▶ _REQUIRED WORK_:
Would you reproduce exactly the lines below from the one holding "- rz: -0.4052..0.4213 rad" through the one holding "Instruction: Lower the", inclusive, and no others?

▶ _AVAILABLE DATA_:
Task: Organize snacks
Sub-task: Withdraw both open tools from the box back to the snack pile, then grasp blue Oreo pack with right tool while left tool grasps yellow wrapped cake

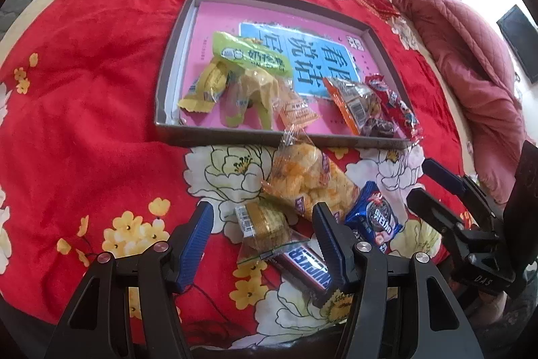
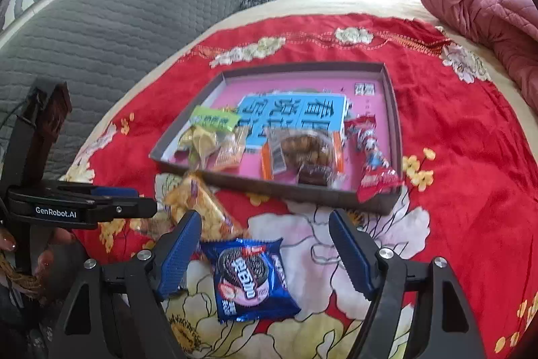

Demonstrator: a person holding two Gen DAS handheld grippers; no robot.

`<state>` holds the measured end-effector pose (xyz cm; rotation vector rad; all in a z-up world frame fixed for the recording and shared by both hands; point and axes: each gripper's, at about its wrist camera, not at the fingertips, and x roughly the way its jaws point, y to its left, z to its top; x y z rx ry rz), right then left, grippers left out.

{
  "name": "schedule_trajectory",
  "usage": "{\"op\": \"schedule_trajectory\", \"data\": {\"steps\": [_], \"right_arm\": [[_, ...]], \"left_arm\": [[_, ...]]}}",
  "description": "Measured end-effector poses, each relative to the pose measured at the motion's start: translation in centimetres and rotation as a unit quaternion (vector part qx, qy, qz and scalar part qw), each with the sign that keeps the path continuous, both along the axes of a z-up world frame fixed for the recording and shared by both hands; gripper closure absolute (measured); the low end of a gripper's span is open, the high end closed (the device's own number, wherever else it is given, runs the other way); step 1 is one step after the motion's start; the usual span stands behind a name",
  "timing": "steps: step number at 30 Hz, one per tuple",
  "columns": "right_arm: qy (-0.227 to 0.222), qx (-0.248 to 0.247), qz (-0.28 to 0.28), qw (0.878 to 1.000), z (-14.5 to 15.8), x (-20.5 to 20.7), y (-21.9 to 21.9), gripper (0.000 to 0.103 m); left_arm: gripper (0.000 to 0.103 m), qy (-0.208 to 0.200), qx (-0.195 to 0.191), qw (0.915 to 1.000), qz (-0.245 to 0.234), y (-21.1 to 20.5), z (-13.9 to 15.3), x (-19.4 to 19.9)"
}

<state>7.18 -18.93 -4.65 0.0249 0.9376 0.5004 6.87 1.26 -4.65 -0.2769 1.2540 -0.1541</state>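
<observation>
Oreo packet (image 2: pixel 250 278) is lying flat between right gripper (image 2: pixel 265 254) fingers, untouched; jaws standing wide, gripping nothing. Left gripper (image 1: pixel 264 232) is standing half-open over biscuit pack (image 1: pixel 265 224), pads clear.

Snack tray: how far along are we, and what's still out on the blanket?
Done: several packets already lie in the tray. In hand: nothing gripped; the right hand-held gripper stands open around the blue Oreo pack. Left: the Oreo pack, puffed-snack bag, gold biscuit pack and Snickers bar, the last two between the left hand-held gripper's fingers.
</observation>
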Motion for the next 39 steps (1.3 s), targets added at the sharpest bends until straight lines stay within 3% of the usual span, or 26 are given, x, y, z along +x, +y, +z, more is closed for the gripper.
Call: {"op": "schedule_trajectory", "data": {"steps": [21, 33, 39], "right_arm": [[0.068, -0.074, 0.042, 0.994, -3.8, -1.1, 2.2, 0.025], [0.075, -0.115, 0.058, 0.989, -5.4, -1.1, 3.3, 0.025], [0.075, -0.108, 0.057, 0.990, -5.6, -1.1, 3.0, 0.035]], "left_arm": [[0.040, 0.032, 0.007, 0.9993, -0.016, -1.3, -2.3, -0.3], [0.040, 0.035, 0.009, 0.9993, -0.009, -1.8, -3.3, -0.3], [0.040, 0.035, -0.005, 0.9994, 0.000, -1.3, -3.6, -0.1]]}}
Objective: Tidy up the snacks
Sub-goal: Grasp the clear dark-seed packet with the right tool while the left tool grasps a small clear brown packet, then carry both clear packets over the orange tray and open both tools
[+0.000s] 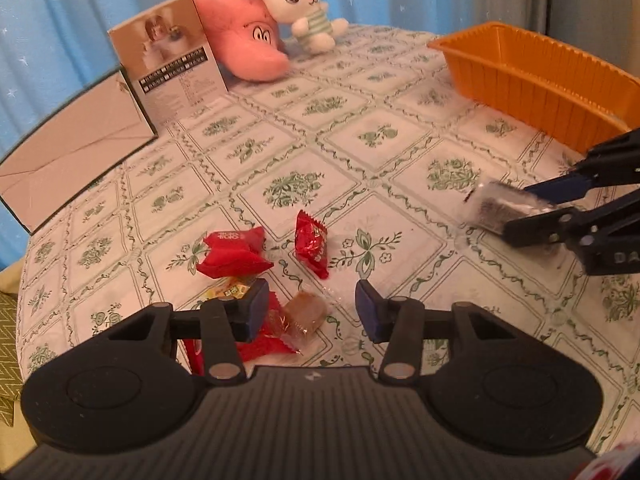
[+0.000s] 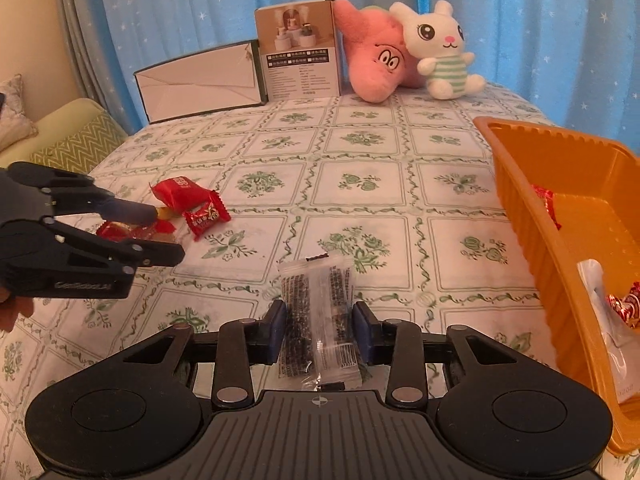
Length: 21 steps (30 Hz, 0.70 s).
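My right gripper (image 2: 320, 328) is shut on a clear packet with dark contents (image 2: 318, 312), held just above the tablecloth; in the left wrist view the same packet (image 1: 496, 208) sits in that gripper (image 1: 516, 216) at the right. The orange tray (image 2: 516, 200) stands to its right and holds red candies and a white packet. My left gripper (image 1: 312, 310) is open over a pile of snacks. A brown clear-wrapped candy (image 1: 306, 314) lies between its pads, apart from both. Two red packets (image 1: 234, 252) (image 1: 312, 248) lie just beyond, and a red wrapper (image 1: 260, 346) lies under the left finger.
A pink plush (image 2: 376, 60), a white bunny plush (image 2: 440, 52), a printed box (image 2: 300, 48) and a white envelope-fronted box (image 2: 200, 80) stand along the table's far edge before a blue curtain. A green sofa (image 2: 80, 136) is at the left. A hand shows at the left edge.
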Each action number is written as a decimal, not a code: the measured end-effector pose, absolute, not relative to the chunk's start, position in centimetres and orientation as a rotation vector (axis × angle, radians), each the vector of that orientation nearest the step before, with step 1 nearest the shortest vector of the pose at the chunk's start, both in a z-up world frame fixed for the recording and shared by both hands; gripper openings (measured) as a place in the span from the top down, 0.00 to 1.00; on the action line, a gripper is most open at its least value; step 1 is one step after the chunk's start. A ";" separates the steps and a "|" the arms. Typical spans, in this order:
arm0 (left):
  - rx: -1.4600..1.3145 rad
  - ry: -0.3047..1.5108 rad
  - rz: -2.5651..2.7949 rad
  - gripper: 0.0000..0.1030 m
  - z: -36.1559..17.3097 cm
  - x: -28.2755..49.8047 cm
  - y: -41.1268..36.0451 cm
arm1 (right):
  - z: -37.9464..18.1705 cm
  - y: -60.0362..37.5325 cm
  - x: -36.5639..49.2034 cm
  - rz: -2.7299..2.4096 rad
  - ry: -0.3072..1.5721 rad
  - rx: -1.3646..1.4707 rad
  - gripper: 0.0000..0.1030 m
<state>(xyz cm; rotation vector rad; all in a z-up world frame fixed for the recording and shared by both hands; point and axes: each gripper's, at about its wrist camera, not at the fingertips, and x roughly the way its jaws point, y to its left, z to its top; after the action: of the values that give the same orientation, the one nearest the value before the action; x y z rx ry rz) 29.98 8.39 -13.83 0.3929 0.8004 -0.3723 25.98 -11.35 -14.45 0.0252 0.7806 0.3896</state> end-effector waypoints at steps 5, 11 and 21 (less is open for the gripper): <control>0.349 0.862 -0.371 0.68 -14.1 30.5 8.5 | -14.5 -11.8 25.6 0.389 0.779 0.034 0.64; 0.225 0.901 -0.317 0.80 -14.0 29.7 8.6 | -14.6 -11.7 25.6 0.387 0.779 0.015 0.64; 0.127 0.886 -0.200 0.82 -14.2 29.3 8.1 | -15.2 -10.8 25.6 0.391 0.762 -0.071 0.62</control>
<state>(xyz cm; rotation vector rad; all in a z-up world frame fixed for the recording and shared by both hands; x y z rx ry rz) 29.31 8.07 -14.23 0.1268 0.8863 -0.1998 25.60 -10.77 -15.19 -0.0714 0.7623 0.3911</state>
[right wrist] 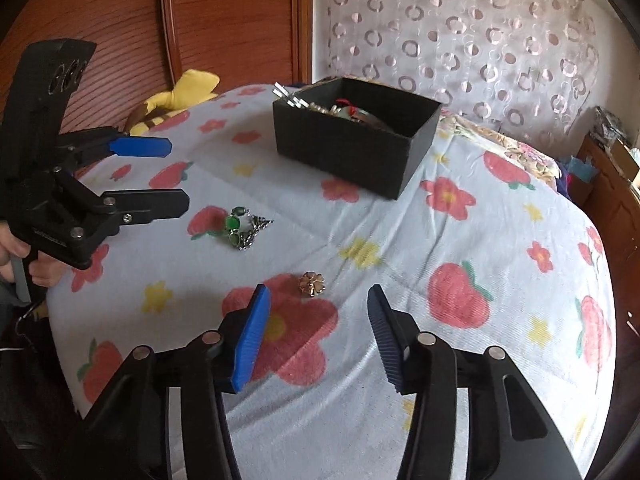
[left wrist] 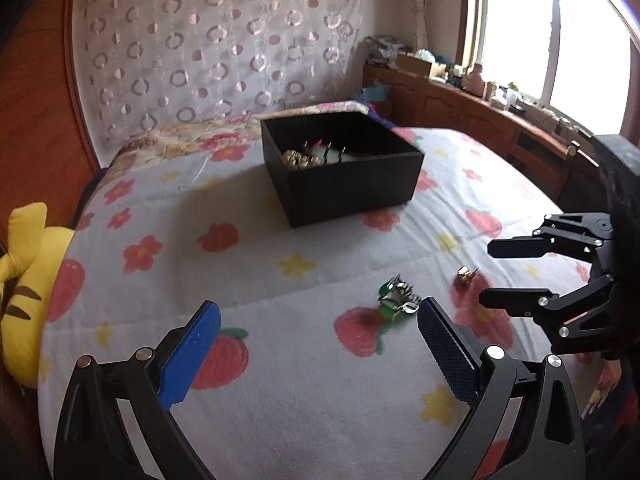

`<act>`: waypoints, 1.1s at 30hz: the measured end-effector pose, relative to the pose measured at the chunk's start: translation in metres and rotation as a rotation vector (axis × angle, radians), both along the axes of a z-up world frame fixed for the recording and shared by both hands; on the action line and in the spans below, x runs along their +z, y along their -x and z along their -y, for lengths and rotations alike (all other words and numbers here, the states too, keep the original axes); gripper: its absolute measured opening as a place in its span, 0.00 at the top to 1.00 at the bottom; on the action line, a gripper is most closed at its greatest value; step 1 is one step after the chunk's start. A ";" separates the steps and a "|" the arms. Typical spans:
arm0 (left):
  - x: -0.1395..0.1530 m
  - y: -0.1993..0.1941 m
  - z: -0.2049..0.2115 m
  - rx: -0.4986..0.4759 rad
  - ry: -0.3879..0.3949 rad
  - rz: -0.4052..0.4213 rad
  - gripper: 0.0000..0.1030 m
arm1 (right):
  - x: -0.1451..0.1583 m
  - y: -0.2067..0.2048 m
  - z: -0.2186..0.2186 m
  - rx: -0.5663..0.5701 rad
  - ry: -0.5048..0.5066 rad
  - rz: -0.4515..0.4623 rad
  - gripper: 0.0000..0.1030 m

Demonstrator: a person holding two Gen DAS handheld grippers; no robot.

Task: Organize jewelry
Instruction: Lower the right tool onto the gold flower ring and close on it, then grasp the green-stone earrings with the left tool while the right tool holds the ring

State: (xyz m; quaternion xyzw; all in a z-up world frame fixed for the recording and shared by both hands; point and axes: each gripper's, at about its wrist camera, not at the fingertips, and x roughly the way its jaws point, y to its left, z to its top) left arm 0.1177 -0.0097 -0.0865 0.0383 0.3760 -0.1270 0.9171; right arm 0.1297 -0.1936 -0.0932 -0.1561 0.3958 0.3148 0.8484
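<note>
Jewelry is being gathered from a flowered bedspread (left wrist: 280,360) into a black box (left wrist: 344,196), where several pieces are already lying. In the left wrist view, a green-stoned brooch (left wrist: 396,298) is being shown just ahead of the left gripper (left wrist: 320,316) and off toward its right-hand finger — nearly touching that finger's tip, not centred in the gap. The jaws are being held wide apart, with nothing between them. A small gold flower stud (left wrist: 466,274) is lying further right, just beside the right gripper (left wrist: 486,274), whose jaws are parted and empty. In the right wrist view, the gold flower stud (right wrist: 312,283) is being framed straight ahead of the right gripper (right wrist: 316,304), just beyond the fingertips and between their lines; the jaws are standing half open around bare cloth, gripping nothing. The green-stoned brooch (right wrist: 242,227) is lying off to the left, its long axis slanting across the view, nearer the left gripper (right wrist: 178,176). The black box (right wrist: 352,152) is being seen well beyond both pieces. Judging from this — each piece is being lined up for its nearer hand.
</note>
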 end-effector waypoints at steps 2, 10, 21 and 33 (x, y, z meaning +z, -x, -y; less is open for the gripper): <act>-0.003 -0.003 -0.001 0.001 -0.001 -0.018 0.08 | -0.002 -0.002 -0.005 0.005 0.027 -0.002 0.54; -0.013 -0.007 0.001 -0.002 -0.031 -0.081 0.08 | -0.003 -0.009 -0.013 0.031 0.020 -0.020 0.78; -0.013 -0.010 0.014 -0.043 -0.040 -0.100 0.08 | 0.003 -0.004 0.002 0.015 -0.019 -0.012 0.84; -0.011 -0.022 0.049 -0.126 -0.051 -0.110 0.55 | 0.012 -0.001 0.028 -0.027 -0.046 0.018 0.84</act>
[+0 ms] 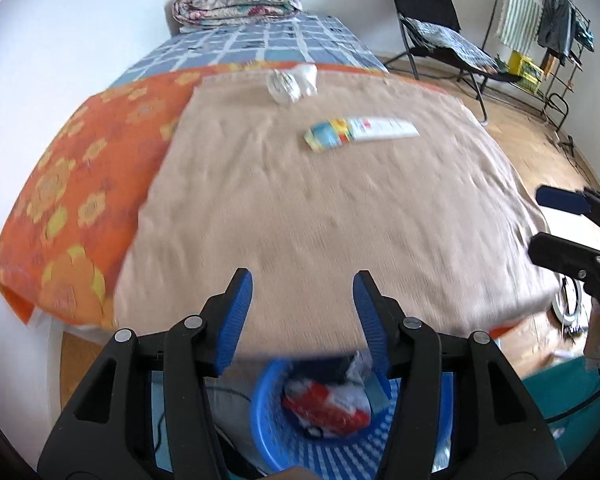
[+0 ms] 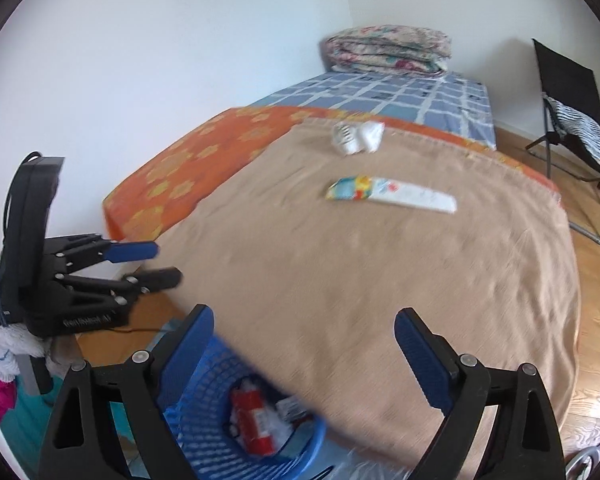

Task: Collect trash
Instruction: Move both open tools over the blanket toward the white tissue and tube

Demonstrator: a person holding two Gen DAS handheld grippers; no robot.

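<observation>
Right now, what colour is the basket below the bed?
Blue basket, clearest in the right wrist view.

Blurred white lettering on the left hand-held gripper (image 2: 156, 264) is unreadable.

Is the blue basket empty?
No, the blue basket on the floor by the bed already holds trash, including a red and white wrapper.

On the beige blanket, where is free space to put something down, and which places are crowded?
The beige blanket is bare from its near edge up to the long wrapper. Between the wrapper and the white crumpled trash only a narrow strip is free. The blue basket below the near edge is crowded with trash.
</observation>
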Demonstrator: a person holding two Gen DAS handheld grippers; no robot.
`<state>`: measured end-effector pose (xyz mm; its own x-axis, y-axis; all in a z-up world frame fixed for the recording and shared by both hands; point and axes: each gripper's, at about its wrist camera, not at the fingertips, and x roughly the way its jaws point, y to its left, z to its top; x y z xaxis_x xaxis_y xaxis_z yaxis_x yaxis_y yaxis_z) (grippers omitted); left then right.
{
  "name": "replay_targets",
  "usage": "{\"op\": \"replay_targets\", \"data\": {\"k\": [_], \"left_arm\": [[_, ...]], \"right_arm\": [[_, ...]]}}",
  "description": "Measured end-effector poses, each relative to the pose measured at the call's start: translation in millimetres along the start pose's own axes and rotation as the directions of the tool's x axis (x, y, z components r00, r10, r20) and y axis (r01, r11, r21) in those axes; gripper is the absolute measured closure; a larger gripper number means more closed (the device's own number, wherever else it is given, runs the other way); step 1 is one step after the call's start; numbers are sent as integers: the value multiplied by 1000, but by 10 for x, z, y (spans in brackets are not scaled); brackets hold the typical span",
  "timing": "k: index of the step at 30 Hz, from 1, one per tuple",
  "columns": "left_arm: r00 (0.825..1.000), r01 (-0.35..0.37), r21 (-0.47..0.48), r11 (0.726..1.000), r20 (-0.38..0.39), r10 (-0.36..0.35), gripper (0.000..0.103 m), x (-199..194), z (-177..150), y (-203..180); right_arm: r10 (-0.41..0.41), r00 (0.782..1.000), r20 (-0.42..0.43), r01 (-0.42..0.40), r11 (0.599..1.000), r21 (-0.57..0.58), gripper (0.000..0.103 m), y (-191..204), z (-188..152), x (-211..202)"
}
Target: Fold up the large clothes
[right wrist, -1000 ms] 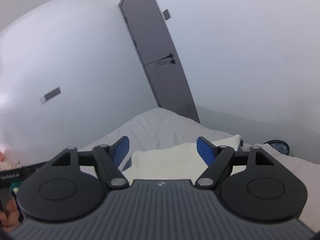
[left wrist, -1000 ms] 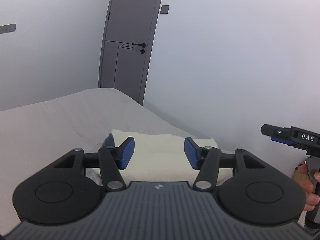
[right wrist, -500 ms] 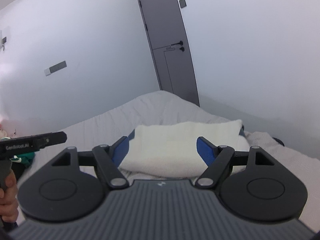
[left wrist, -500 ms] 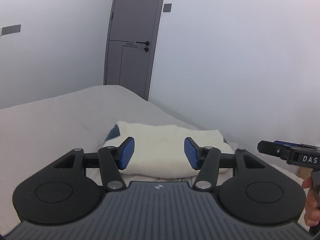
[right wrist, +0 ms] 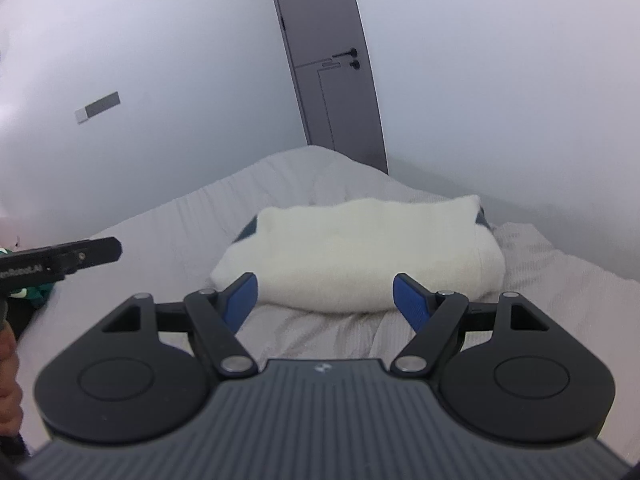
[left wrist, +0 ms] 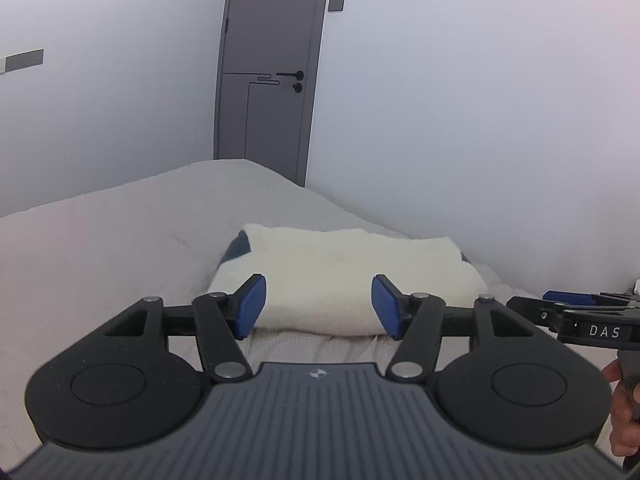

▶ _OUTPUT FOR THIS EXERCISE_:
  - rz: -0.4052..0.4213 rad
  - gripper: 0.0000..0.1030 m
arm1 (right):
  - x: -0.1451..0.1583 m
  - y: -0.2067..0.2048 m
  - z: -0.2186..0.2186 m
  - rx: -0.5663..0.5701 rad
  - ry: -0.5048..0.5066 rad
  - rz: -0.4515..0.4623 rad
  - gripper: 0.0000..0.1030 m

Demonstrator: a person holding two Gen DAS handheld grippers; no robot.

Task: Organize jewelry
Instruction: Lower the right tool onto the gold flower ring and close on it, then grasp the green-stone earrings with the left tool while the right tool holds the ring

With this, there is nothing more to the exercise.